**Your objective**
Report every line of the data where the string "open" appears.

**Data excerpt**
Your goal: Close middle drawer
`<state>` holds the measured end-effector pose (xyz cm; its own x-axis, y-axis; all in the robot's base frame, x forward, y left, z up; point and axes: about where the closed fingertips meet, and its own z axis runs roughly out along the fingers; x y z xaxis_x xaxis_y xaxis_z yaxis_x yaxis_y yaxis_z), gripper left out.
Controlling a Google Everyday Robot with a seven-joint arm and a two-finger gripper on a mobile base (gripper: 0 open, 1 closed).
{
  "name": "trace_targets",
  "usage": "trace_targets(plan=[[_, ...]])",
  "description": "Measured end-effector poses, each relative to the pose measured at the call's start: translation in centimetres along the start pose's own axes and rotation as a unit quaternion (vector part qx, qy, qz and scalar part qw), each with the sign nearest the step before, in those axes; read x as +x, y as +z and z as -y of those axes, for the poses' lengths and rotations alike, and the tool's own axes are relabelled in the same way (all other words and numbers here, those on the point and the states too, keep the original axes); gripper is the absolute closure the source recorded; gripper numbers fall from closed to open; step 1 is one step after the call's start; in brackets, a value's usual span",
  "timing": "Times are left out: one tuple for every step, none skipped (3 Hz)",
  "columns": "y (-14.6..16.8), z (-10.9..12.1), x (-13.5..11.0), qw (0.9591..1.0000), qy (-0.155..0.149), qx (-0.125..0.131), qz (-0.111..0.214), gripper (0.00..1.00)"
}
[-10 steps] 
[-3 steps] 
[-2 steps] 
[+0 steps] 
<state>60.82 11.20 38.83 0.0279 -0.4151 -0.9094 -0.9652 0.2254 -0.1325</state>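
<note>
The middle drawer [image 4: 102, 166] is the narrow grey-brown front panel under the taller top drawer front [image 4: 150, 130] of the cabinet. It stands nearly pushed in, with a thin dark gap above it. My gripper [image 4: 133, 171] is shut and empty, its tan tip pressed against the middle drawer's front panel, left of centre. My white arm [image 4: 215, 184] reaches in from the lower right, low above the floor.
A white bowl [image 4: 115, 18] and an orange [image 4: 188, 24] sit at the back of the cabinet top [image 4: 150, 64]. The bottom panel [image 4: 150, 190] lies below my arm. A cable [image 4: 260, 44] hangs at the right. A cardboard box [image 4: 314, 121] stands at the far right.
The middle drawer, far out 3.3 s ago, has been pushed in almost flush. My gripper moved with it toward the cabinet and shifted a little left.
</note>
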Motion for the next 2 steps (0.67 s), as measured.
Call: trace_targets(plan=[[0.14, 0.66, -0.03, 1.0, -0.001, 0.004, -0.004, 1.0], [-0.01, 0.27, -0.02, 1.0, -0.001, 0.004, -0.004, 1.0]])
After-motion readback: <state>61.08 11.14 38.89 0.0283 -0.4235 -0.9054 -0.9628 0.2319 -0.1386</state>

**Reply**
Controlling a Google Everyday Robot with a seven-joint arm and a two-finger gripper on a mobile base (gripper: 0 open, 1 closed).
  "description": "Measured end-effector poses, each relative to the pose measured at the call's start: translation in centimetres along the start pose's own axes and rotation as a unit quaternion (vector part qx, qy, qz and scalar part qw), each with the sign nearest the step before, in those axes; read x as +x, y as +z and z as -y of those axes, for the poses' lengths and rotations alike, and the tool's own axes are relabelled in the same way (all other words and numbers here, those on the point and the states too, keep the original axes); gripper is the absolute closure the source recorded; gripper numbers fall from closed to open; step 1 is one step after the call's start; in brackets, a value's usual span",

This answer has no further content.